Sunday, May 20, 2007

Medical Bloggers: Held to a Privacy Double Standard?

I took a much-needed blog-break while on call this weekend, but have been reeling from the recent loss of some of the most creative and outspoken members of the medical blog-o-sphere. These were anonymous physician bloggers - folks who made an honest attempt to conceal people's identities by concealing their name as well. The cloak of anonymity permitted these doctors to add an unfettered and unique voice to the humdrum of daily medical, legal and corporate vernacular. At least so we thought.

But with the advances of information technology via the Internet comes the ability to track URL's and individual computers via IP addresses. Anonymity, it seems, runs only so deep. Advertisers know this. So do marketers and politicians. And yes, lawyers.

Two examples stand out: first, was Flea - by one poll the most popular medical blogger of 2006. Flea is a pediatrician who was sued and exposed his experiences preparing for his upcoming malpractice trial in great detail. At least until one lawyer exposed the legal entanglement of that approach: within a week his blog had disappeared from the internet.

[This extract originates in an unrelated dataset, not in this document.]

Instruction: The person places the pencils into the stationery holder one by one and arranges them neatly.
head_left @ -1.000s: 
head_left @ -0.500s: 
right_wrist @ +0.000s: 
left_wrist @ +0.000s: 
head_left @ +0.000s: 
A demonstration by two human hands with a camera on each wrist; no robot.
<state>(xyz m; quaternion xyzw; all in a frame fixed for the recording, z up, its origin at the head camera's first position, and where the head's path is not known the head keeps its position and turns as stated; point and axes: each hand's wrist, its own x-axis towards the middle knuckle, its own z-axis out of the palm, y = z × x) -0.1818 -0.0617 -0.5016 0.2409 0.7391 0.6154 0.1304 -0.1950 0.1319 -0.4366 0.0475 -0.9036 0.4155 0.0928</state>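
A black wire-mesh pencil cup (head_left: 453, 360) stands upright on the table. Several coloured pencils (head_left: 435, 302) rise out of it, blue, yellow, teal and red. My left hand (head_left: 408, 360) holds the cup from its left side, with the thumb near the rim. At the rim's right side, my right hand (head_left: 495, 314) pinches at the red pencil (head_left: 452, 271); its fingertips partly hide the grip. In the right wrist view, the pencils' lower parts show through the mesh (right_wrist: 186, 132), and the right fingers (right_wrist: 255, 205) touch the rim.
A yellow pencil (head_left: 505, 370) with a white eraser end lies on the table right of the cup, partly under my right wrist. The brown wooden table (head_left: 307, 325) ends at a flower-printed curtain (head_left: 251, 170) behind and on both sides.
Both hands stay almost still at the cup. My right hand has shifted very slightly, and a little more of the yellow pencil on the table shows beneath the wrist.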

The second was that of Fat Doctor, a sharp-tongued witty physician who shared her insights and experiences via her blog, but whose blog was revealed by a co-worker to her boss, and in the interest of preserving her job, she pulled her blog from the internet. What the issues were we are left to surmise, but the recent issue of the USA Today might offer some clues:
Such stories, of course, raise a question: Should we all worry that our doctors are blogging about us — and potentially violating our privacy?
While this concern is worthy of consideration, are we asking physician bloggers to uphold a double standard? While most physician bloggers I know are keenly aware of the perils of patient identity disclosure, it seems we must go to unprecedented lengths to conceal the identity of any case we discuss. This is in stark contrast to case reports discussed in prestigious medical journals like the New England Journal of Medicine (NEJM), which only requires that a release form be signed by an identifiable patient before publication. Does this fulfill enough of the requirements for informed consent for a patient? The Journal of the American Medical Association (JAMA), goes further and requires patients to sign a release, a consent to publish (in print and online), and must be shown the manuscript before its publication. But as others have argued, such disclosure, in some circumstances, could be deemed unethical:
Society cannot tolerate blindly trusting the wouldbe author to appropriately balance patients’ needs against professional opportunity. Physicians can be selfserving and amoral. Professional judgments may be poor when doctors are impaired by medical or psychiatric illness. Ethics committees and institutional review boards exist to protect the rights of patients and research subjects. Nazi doctors’ experiments, Tuskegee syphilis experiments, trading sex for medications, and other outrages remain in our collective professional minds.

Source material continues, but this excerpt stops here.